Our analysis of the binding of 125I-labeled recombinant human lactoferrin with mouse Kupffer cells indicated two dissociation constants, 0.47 × 10−6 and 1.82 × 10−6 M, which were comparable to those reported previously for RAW 264 cells and those obtained by our analysis. The low dissociation constant (higher affinity) corresponded to the level of the 50% effective dose of recombinant human lactoferrin for the suppression of TNF-α production, suggesting that recombinant human lactoferrin suppressed Kupffer cells by binding to the high-affinity binding sites. These results suggested that some of the lactoferrin molecules associated with Kupffer cells may function to suppress the production of TNF-α in these cells.

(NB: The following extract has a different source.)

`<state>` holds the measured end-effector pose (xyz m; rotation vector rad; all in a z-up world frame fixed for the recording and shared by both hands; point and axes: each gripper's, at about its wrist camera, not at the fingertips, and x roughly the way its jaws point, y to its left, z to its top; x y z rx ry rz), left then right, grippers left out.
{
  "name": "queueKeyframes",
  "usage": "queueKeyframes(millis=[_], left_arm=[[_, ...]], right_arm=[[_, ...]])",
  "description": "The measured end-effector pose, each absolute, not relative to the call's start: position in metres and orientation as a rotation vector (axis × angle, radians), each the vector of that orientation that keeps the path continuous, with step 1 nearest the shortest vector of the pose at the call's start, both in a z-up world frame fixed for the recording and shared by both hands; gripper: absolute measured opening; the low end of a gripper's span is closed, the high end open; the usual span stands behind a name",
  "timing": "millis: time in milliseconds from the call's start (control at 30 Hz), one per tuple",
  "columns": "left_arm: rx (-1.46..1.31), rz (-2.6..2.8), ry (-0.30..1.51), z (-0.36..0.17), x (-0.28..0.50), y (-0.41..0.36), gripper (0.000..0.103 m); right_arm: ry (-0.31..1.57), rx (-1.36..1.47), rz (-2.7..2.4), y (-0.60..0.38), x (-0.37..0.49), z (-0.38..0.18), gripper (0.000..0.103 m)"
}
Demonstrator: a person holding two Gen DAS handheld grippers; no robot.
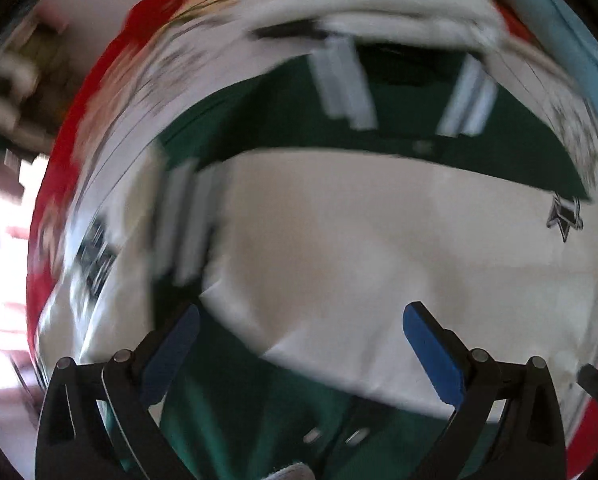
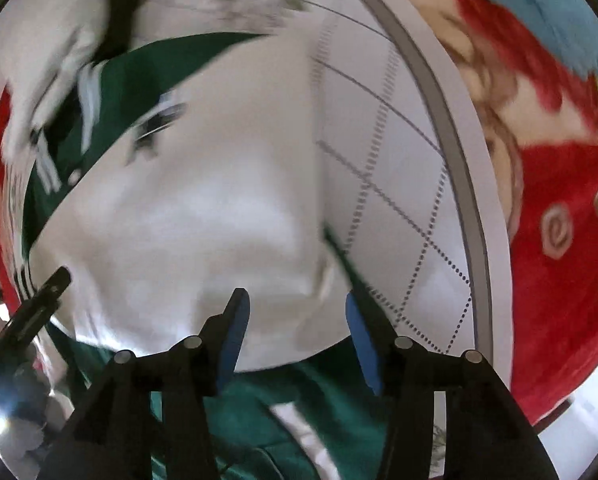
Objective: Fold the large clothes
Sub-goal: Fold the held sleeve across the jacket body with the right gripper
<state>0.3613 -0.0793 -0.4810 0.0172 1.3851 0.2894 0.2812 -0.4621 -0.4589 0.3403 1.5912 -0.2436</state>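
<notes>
A large white and green garment (image 1: 379, 248) with white stripes and a small star logo lies spread on a white patterned mat. My left gripper (image 1: 301, 344) is open just above the white panel where it meets the green part near me, holding nothing. In the right wrist view the same garment (image 2: 203, 208) fills the middle, its white panel's right edge over the mat. My right gripper (image 2: 295, 336) is open over the garment's near right edge, its blue pads apart and empty. The view is motion-blurred.
The white mat (image 2: 399, 160) with dotted diamond lines has a grey-trimmed rim. Beneath it lies a red, cream and blue blanket (image 2: 559, 200), also seen in the left wrist view (image 1: 59, 168). The other gripper's black tip (image 2: 51, 284) shows at the left.
</notes>
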Motion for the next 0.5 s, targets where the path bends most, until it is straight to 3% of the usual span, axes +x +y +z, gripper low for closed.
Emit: queueKeyframes(millis=[200, 500], left_arm=[[-0.317, 0.520, 1.412, -0.468, 0.273, 0.060, 0.103], [-0.850, 0.860, 1.309, -0.506, 0.138, 0.243, 0.103]], right_arm=[[1.640, 0.323, -0.104, -0.372, 0.294, -0.458, 0.055], [1.680, 0.141, 0.005, -0.239, 0.307, -0.499, 0.055]])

It has been reported that LPS induces massive hepatic lesions by damaging endothelial cells in the hepatic sinusoid and thus subsequently inducing fibrin deposition at the sites of damage (18). The damage to sinusoidal endothelial cells is thought to be caused by activated Kupffer cells (2). Activated Kupffer cells seem to specifically attack sinusoidal endothelial cells without damaging hepatic parenchymal cells (19). One of the factors involved in the induction of damage to sinusoidal endothelial cells may be TNF-α produced by activated Kupffer cells. Other factors such as Fas might be involved in the cascade of reactions starting from the damage of sinusoidal endothelial cells and leading to hepatic lesions. However, such factors have been speculated to function in the induction of hepatic parenchymal cell death (apoptosis) (19), which takes place well after sinusoidal endothelial cell damage. Therefore, if production of inflammatory cytokines such as TNF-α by activated macrophages is inhibited, the later steps in the cascade that lead to hepatic lesions should be suppressed.

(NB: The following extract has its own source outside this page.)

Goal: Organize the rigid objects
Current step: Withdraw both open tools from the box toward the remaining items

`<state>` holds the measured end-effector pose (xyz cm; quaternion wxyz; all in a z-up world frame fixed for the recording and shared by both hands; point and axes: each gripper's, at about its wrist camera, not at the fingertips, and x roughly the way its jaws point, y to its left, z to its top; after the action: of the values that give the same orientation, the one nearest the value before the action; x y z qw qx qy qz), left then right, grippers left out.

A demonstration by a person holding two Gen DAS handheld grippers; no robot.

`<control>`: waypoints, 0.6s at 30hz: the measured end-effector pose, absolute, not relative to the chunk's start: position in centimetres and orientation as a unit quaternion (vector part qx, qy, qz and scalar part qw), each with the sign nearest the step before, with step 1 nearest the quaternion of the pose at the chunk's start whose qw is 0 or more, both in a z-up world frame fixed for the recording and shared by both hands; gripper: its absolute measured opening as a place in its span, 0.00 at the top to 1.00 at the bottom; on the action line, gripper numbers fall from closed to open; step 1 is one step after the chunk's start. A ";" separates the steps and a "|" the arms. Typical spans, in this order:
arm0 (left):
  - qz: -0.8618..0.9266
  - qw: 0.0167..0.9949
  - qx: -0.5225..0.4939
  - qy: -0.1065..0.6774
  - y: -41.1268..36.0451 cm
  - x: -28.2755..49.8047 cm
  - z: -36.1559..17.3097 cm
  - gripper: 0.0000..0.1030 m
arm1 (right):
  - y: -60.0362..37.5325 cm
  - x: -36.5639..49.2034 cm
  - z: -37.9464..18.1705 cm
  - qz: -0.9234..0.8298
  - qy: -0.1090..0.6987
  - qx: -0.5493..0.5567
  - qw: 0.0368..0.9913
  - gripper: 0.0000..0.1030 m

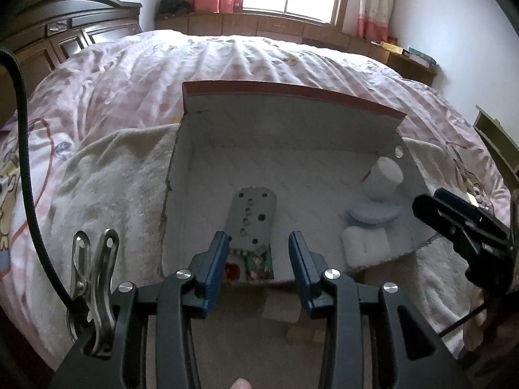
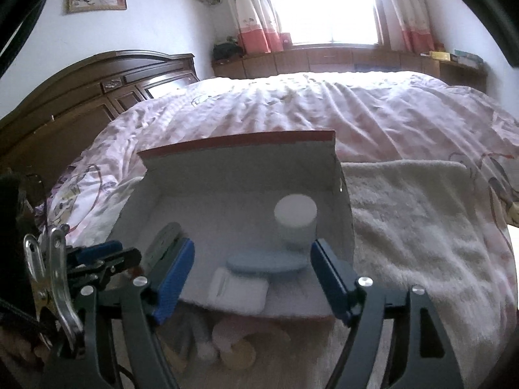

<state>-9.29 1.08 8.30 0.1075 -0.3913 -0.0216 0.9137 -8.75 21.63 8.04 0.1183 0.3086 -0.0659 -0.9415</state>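
A cardboard box with a red-edged raised flap sits on a cream fleece blanket spread over the pink patterned duvet of a bed. Both tongs hang at the near lip of the box, looking in.

The left gripper has its blue-padded fingers spread apart with nothing between them. Just beyond its tips, at 12 o'clock, a flat grey card punched with round holes lies on the box floor, a colourful printed strip at its near end. I cannot tell whether the left pad touches the card's edge.

Over at 3 o'clock from the card, in the right part of the box, three pale things cluster. A white cylindrical jar stands at the far right corner, tipped against the side wall. A light blue oval lid-like piece lies just in front of it, and a white rectangular case is nearest the box's open front.

The right gripper is likewise wide open and holds nothing. The blue oval piece and the white case show in the gap between its fingers, with the jar behind them at 12 o'clock. From this view the left gripper shows at 9 o'clock, beside the upright edge of the grey card.

A dark wooden headboard stands at 10 o'clock, and a bright window with pink-hemmed curtains is at 12 o'clock. Below the box front, some blurred pale objects lie on the floor; I can't tell what they are.
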 end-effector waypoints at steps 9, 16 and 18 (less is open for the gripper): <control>0.917 0.105 -0.385 -0.024 -0.2 -6.1 8.5 0.62 | 21.4 -4.6 6.8 -0.936 -0.056 0.327 0.116 0.25; 0.908 0.109 -0.405 -0.016 -0.4 -4.7 6.6 0.62 | 21.2 -2.6 5.3 -0.932 -0.048 0.343 0.111 0.25; 0.904 0.112 -0.411 -0.016 -0.3 -4.6 6.0 0.62 | 21.3 -2.2 4.7 -0.929 -0.048 0.350 0.111 0.25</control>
<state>-4.62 -0.27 5.97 0.1118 -0.4113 -0.0158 0.9045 -2.23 21.30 4.73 0.1107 0.3502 -0.0477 -0.9289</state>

In this study, we demonstrated the protective effect of lactoferrin intravenously administered to mice against LPS-induced hepatitis. Lactoferrin in milk is naturally taken orally, so its efficacy when taken orally should also be tested. Orally administered lactoferrin has been reported to have various effects: (i) suppression of inflammation in rat footpads caused by carrageenan (30); (ii) protection against endotoxin lethal shock in germfree piglets (12); and (iii) inhibition of bacterial translocation in bovine-milk-fed mice (29). In the study on carrageenan-induced footpad inflammation, production of TNF-α and IL-6 by cultured splenocytes derived from carrageenan-treated mice was reported to be suppressed when mice were fed lactoferrin, suggesting that the effect of this polypeptide is due to the suppression of the production of inflammatory cytokines. Lactoferrin taken orally will encounter the environment of the intestinal tract, the major functions of which are nutrient absorption and immune responses. Orally administered lactoferrin might have to be absorbed before it can function or might interact with immune-responsive cells that reside in intestinal lymph nodes or Peyer's patches. Taking these points into consideration, we are currently examining the efficacy of orally administered lactoferrin for protection against the development of hepatitis in the zymosan-LPS model.